Hawk Staff The Saint Joseph’s University men’s soccer team took on 23rd ranked Saint Louis on Finnesey Field this past Friday, Oct. 19. The Hawks turned in 90 minutes of great, defensive-minded soccer. Unfortunately, it wasn’t enough to stop the nationally ranked St. Louis Billikens. In the 71st minute, St. Louis’ midfielder Alex Sweetin netted a goal after a throw-in entered the box and slipped through the hands of goalkeeper Michael Moulton, ’14. While the Hawks outshot the Billikens 13-9 in this game, only one St. Joe’s shot required the work of the Billiken goalkeeper. A late scoring opportunity arose for the Hawks when they earned a free kick outside of the 18 with just six seconds remaining on the

clock. Saint Louis, however, cleared the attempt and managed to hold on for a 1-0 victory. Saint Louis kept the pressure on the Hawks all day long and had racked up a 10-1 corner kick advantage by the game’s end. Saint Louis, now 10-3-0 overall, continues to have a phenomenal season in the Atlantic 10 and could potentially be making noise nationally by the season’s end. Men’s soccer also held their final home game of the season, as well as their Senior Day, as they took on Butler (4-6-5, 2-3-1 in the A-10) on Sunday, Oct. 21. The game remained scoreless in the first half, but in the 66th minute the Bulldogs was able to breach the Hawks’ net when Zach Steinberger fired one into the upper right cor-

ner.
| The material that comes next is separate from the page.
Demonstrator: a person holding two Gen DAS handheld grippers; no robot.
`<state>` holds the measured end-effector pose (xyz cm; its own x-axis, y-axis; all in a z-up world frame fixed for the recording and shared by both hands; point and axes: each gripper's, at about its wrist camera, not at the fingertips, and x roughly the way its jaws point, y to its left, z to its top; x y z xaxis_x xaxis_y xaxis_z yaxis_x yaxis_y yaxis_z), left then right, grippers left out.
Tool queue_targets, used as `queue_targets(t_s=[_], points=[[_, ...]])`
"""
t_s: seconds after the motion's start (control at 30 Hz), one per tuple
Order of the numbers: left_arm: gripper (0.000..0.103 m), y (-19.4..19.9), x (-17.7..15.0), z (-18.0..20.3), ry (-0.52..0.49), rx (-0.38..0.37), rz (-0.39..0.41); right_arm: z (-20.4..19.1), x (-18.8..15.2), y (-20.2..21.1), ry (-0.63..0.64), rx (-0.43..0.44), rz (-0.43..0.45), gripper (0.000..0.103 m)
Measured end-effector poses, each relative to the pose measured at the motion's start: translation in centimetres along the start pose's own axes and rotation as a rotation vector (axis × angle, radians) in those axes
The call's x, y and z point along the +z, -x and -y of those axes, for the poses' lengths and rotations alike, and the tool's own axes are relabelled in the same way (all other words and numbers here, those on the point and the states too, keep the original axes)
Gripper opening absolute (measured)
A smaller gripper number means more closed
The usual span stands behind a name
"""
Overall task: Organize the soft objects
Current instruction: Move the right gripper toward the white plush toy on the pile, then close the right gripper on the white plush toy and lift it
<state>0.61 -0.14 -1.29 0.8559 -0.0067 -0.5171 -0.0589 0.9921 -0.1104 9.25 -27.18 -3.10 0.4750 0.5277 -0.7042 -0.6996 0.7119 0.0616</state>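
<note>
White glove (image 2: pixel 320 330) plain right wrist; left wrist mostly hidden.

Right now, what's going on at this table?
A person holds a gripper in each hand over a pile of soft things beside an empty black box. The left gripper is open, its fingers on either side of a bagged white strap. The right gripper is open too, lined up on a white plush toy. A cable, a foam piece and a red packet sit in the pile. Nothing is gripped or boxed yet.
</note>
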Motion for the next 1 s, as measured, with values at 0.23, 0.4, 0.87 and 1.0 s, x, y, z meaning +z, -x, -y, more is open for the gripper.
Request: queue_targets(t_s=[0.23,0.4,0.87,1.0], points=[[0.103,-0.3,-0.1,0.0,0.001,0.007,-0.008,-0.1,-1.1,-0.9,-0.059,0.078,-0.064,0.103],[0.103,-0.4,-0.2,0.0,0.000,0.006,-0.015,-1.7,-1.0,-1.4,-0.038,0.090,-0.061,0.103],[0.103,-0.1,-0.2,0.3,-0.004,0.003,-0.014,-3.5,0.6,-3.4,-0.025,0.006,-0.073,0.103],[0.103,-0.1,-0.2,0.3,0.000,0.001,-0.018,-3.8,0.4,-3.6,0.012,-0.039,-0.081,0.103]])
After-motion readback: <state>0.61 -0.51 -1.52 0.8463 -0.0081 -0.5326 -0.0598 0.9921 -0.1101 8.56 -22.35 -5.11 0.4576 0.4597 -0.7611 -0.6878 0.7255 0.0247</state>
The Hawks managed to tie it up in the 78th minute when Tim Lazorka, ’15, scored his fifth goal of the season in the lower left corner of the net. The Hawks almost managed to hold on to the tie score for the reminder of regulation, but in the 89th minute the Bulldogs’ Jeff Adkins put home an unassisted goal to give Butler its fourth victory of the season and its second in the Atlantic 10. The teams’ stats were relatively even in this game. Butler outshot the Hawks 21-17, but Saint Joseph’s had the slight edge on total corner kicks, 4-3. The Hawks hit the road for their final three games of the Atlantic 10 season, squaring off against La Salle next on Oct. 26 at 7 p.m.